** WHAT IS EXPECTED **
What this exercise calls for is an exact copy of the data.

Top of COLLECTED MATERIAL

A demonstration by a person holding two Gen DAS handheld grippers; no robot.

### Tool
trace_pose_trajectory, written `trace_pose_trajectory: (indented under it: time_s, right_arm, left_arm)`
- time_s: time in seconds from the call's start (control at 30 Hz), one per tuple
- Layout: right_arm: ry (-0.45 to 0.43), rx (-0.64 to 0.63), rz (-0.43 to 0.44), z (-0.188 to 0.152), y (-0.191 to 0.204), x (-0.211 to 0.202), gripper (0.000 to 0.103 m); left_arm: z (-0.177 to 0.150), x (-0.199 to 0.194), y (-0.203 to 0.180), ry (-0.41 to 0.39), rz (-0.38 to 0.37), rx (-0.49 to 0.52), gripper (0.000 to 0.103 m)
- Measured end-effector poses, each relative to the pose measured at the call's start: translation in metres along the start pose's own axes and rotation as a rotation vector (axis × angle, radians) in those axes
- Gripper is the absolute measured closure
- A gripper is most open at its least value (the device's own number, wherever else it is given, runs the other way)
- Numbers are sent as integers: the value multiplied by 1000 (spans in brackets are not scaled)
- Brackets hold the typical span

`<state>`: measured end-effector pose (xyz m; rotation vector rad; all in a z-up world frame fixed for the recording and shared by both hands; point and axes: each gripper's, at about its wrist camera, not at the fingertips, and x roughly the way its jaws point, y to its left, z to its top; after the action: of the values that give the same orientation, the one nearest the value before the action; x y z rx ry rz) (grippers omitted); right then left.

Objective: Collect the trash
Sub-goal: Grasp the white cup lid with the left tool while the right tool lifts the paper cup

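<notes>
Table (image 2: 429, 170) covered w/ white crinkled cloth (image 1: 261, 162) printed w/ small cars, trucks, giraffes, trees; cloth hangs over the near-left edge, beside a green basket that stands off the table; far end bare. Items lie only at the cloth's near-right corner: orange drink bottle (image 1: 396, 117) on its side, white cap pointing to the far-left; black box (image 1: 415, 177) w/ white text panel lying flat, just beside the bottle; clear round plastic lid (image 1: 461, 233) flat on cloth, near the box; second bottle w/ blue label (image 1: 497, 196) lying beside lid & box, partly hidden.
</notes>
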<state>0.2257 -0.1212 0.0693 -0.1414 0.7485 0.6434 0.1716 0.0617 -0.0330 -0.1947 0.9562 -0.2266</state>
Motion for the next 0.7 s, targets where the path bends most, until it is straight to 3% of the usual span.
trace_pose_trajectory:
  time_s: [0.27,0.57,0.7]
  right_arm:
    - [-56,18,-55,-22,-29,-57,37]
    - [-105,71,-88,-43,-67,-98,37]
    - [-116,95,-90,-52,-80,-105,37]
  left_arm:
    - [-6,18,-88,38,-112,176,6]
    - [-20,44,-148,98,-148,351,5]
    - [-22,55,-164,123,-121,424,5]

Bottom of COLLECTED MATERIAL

** YOUR SOLUTION **
A demonstration by a person holding two Gen DAS handheld grippers; no robot.

### Tool
trace_pose_trajectory, written `trace_pose_trajectory: (indented under it: time_s, right_arm, left_arm)`
- time_s: time in seconds from the call's start (control at 30 Hz), one per tuple
- Layout: right_arm: ry (-0.45 to 0.43), rx (-0.64 to 0.63), rz (-0.43 to 0.44), z (-0.188 to 0.152), y (-0.191 to 0.204), x (-0.211 to 0.202), gripper (0.000 to 0.103 m); left_arm: z (-0.177 to 0.150), x (-0.199 to 0.194), y (-0.203 to 0.180), ry (-0.41 to 0.39), rz (-0.38 to 0.37), rx (-0.49 to 0.52), gripper (0.000 to 0.103 m)
- Measured end-effector poses, each relative to the pose measured at the call's start: translation in metres along the start pose's own axes and rotation as a rotation vector (axis × angle, radians) in those axes
- Gripper is the absolute measured closure
- A gripper is most open at its least value (the device's own number, wherever else it is given, runs the other way)
- Numbers are sent as integers: the value multiplied by 1000 (spans in brackets are not scaled)
- Brackets hold the typical span

`<state>`: measured end-effector pose (xyz m; rotation vector rad; all in a z-up world frame fixed for the recording and shared by both hands; point and axes: each gripper's, at about its wrist camera, not at the fingertips, and x roughly the way its jaws point, y to its left, z to its top; after the action: of the values that give the same orientation, the one nearest the value before the action; x y z rx ry rz) (grippers omitted); right then left.

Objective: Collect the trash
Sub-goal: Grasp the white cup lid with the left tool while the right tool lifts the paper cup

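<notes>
Table (image 2: 429, 170) covered w/ white crinkled cloth (image 1: 261, 162) printed w/ small cars, trucks, giraffes, trees; cloth hangs over the near-left edge, beside a green basket that stands off the table; far end bare. Items lie only at the cloth's near-right corner: orange drink bottle (image 1: 396, 117) on its side, white cap pointing to the far-left; black box (image 1: 415, 177) w/ white text panel lying flat, just beside the bottle; clear round plastic lid (image 1: 461, 233) flat on cloth, near the box; second bottle w/ blue label (image 1: 497, 196) lying beside lid & box, partly hidden.
</notes>
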<state>0.2257 -0.1212 0.0693 -0.1414 0.7485 0.6434 0.1716 0.0617 -0.0330 -0.1947 0.9562 -0.2266</state>
Motion for the next 0.7 s, targets where the path bends most, until it is straight to 3% of the usual span.
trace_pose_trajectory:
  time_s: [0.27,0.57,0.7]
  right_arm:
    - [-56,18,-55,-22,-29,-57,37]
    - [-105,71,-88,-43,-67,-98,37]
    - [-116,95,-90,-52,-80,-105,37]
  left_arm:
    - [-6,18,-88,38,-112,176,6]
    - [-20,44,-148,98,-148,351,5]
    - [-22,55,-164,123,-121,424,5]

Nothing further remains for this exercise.